Ну, тут они пошли препираться, Блум, я, мол, не хочу да я не могу да вы не сочтите за оскорбление и так далее, а в конце концов говорит, ладно, тогда я, пожалуй, возьму сигару. Ей-ей, благоразумный субъект, ничего не скажешь.
– Дай-ка нам, Терри, самую лучшую из твоих вонючек, – говорит Джо.
Олф между тем толкует, как один такой малый прислал открытку с соболезнованиями и с черной каймой вокруг.
– Все эти, – говорит, – цирюльники из черных краев[1117], они за пять фунтов плюс дорожные расходы готовы отца родного повесить.
И начинает рассказывать, как там при этом двое стоят внизу и тянут за ноги, когда повиснет, чтобы задохся как следует, а потом они режут веревку на кусочки и продают, выручают по нескольку шиллингов с головы.
В темных краях обитают они, мстительные рыцари бритвы. Держат они наготове свое смертоносное вервие и неумолимо препровождают в Эреб[1118] всякого, кто бы ни совершил кровавое злодеяние, ибо отнюдь не буду терпеть того, так говорит Господь.
Тут они начали рассуждать насчет смертной казни и конечно Блум давай выступать со всякими почему да отчего со всей хренопруденцией этого дела а пес что-то все время его обнюхивает мне говорили от этих жидов какой-то особый запах который собаки чуют и рассусоливает про средство устрашения и прочее в этом духе.

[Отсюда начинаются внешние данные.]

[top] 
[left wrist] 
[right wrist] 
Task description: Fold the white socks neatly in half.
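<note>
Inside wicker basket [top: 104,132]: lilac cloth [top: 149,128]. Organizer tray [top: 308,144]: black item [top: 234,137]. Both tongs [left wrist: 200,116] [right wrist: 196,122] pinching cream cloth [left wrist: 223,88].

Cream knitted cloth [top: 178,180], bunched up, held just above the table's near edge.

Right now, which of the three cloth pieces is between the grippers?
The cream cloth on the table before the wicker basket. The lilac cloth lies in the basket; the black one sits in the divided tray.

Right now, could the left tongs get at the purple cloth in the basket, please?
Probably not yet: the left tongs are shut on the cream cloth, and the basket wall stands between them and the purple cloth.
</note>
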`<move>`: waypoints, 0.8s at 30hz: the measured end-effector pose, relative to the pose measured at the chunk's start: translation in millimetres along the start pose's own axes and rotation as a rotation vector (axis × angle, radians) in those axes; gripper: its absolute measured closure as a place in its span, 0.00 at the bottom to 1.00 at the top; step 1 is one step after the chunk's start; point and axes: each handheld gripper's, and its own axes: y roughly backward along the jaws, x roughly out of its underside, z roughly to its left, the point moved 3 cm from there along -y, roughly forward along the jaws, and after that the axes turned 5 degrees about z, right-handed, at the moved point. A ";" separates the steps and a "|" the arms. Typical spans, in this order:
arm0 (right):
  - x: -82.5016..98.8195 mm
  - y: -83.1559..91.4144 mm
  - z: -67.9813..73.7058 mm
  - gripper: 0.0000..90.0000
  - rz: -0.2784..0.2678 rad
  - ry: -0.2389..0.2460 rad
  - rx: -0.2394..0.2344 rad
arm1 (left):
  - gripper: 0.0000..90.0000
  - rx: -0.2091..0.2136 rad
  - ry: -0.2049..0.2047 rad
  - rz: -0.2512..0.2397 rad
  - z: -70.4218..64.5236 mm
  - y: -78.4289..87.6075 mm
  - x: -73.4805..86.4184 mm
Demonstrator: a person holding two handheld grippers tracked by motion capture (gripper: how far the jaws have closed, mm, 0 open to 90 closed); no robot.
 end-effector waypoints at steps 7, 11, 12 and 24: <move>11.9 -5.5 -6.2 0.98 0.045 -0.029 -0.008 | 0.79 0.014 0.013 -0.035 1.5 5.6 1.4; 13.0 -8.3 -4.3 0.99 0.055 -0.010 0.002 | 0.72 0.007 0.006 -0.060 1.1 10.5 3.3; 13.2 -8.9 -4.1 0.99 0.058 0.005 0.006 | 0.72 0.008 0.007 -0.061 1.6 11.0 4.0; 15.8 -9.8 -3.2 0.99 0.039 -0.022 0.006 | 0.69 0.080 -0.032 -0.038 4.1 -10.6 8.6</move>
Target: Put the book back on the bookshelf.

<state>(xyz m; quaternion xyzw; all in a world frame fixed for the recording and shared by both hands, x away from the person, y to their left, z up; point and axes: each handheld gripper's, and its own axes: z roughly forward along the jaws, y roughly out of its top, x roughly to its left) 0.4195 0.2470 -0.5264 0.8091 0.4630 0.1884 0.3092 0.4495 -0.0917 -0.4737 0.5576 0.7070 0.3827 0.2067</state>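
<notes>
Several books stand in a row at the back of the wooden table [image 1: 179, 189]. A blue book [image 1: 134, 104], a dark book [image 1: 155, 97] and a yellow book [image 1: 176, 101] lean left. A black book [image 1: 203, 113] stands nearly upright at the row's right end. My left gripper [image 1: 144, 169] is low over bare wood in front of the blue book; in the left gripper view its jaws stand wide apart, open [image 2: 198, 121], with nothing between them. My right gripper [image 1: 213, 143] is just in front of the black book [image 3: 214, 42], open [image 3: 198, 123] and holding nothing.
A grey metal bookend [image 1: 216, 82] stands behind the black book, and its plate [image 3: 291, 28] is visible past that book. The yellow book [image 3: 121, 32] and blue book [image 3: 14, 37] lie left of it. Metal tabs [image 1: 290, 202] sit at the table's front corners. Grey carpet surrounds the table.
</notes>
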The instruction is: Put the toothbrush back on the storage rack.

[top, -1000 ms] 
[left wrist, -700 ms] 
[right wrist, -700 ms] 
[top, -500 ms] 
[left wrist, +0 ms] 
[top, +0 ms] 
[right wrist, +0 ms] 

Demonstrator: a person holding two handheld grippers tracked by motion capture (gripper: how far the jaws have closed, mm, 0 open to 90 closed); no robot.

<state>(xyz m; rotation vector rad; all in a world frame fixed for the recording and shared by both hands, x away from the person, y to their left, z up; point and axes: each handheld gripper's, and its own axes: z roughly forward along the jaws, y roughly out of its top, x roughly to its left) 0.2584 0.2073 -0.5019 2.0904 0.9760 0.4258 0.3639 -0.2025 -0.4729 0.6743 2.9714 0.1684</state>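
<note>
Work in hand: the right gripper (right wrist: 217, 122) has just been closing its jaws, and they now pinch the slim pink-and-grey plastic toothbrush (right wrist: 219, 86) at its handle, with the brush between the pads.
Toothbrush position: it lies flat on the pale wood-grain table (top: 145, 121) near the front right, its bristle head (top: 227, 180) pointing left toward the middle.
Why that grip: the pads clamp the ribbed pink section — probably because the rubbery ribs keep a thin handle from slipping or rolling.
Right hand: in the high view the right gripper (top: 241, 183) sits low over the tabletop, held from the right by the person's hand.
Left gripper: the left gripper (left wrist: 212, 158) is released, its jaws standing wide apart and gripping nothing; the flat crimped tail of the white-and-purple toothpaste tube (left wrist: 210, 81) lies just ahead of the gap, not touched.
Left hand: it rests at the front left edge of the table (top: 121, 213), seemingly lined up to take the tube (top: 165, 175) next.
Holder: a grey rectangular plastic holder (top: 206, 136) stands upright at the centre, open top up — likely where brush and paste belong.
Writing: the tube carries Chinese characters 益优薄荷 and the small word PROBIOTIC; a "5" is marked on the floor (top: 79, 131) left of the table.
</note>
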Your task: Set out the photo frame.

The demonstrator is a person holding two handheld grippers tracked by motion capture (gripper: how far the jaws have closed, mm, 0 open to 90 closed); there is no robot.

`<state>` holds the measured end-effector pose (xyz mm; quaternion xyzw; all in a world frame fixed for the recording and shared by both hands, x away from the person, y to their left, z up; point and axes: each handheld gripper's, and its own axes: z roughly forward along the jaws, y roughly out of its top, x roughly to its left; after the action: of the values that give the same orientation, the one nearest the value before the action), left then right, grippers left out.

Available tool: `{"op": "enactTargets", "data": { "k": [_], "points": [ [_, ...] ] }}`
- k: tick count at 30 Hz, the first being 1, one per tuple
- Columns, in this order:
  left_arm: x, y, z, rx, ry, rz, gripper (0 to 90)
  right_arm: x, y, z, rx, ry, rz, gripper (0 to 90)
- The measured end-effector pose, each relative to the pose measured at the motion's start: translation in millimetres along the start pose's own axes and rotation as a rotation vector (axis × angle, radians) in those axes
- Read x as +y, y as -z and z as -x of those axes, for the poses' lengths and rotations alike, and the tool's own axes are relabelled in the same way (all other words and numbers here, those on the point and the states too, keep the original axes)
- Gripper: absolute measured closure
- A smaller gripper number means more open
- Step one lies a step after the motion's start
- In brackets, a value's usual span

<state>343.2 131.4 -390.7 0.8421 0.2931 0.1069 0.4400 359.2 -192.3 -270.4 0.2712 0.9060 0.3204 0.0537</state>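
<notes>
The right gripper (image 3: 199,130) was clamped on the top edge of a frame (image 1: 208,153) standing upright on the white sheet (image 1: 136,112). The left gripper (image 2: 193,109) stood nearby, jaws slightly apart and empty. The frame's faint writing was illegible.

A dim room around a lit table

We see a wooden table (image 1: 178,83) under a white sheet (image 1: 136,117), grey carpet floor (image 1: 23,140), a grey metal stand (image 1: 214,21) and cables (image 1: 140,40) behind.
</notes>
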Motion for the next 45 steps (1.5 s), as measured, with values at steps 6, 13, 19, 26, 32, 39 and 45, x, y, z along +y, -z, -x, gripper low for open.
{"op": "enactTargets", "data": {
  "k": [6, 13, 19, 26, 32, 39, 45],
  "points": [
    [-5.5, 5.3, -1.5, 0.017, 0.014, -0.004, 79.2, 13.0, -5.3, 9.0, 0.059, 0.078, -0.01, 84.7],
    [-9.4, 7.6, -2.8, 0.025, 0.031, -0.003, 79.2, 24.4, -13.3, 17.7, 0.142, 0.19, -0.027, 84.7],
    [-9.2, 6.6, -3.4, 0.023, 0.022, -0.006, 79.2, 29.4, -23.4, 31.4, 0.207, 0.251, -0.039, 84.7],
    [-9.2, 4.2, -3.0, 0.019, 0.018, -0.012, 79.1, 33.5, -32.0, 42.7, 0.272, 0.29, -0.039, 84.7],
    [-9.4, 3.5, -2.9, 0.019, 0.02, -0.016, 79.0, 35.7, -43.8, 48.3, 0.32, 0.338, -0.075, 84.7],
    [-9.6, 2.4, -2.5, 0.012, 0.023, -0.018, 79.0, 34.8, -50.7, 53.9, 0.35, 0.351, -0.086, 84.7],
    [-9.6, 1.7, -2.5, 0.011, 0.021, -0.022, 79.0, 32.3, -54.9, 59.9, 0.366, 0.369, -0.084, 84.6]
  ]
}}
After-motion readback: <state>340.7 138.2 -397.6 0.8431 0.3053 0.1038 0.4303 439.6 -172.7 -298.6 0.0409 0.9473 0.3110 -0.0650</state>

– А я знаю одну штуку, на которую не действует устрашение, – это Олф.
– Это какая же? – Джо спрашивает.
– Член того бедняги, которого вешают, – отвечает Олф.
– Правда, что ли? – это Джо.
– Чистейшая правда, – Олф ему. – Я сам слышал от главного надзирателя, который был в Килмаинхеме[1119], когда там вешали Джо Брэди, непобедимого. Он говорит, когда они сняли его с веревки, то у него так и торчал прямо им в нос, как свечка.
– Страсть господствует и в смерти[1120], кто-то там говорил, – это Джо.
– Наука это все объясняет, – говорит Блум. – Это естественный феномен, понимаете ли, поскольку за счет…
И начинает сыпать слова, от которых язык сломаешь, про феномены да про науку, мол, тот феномен да еще вон тот феномен.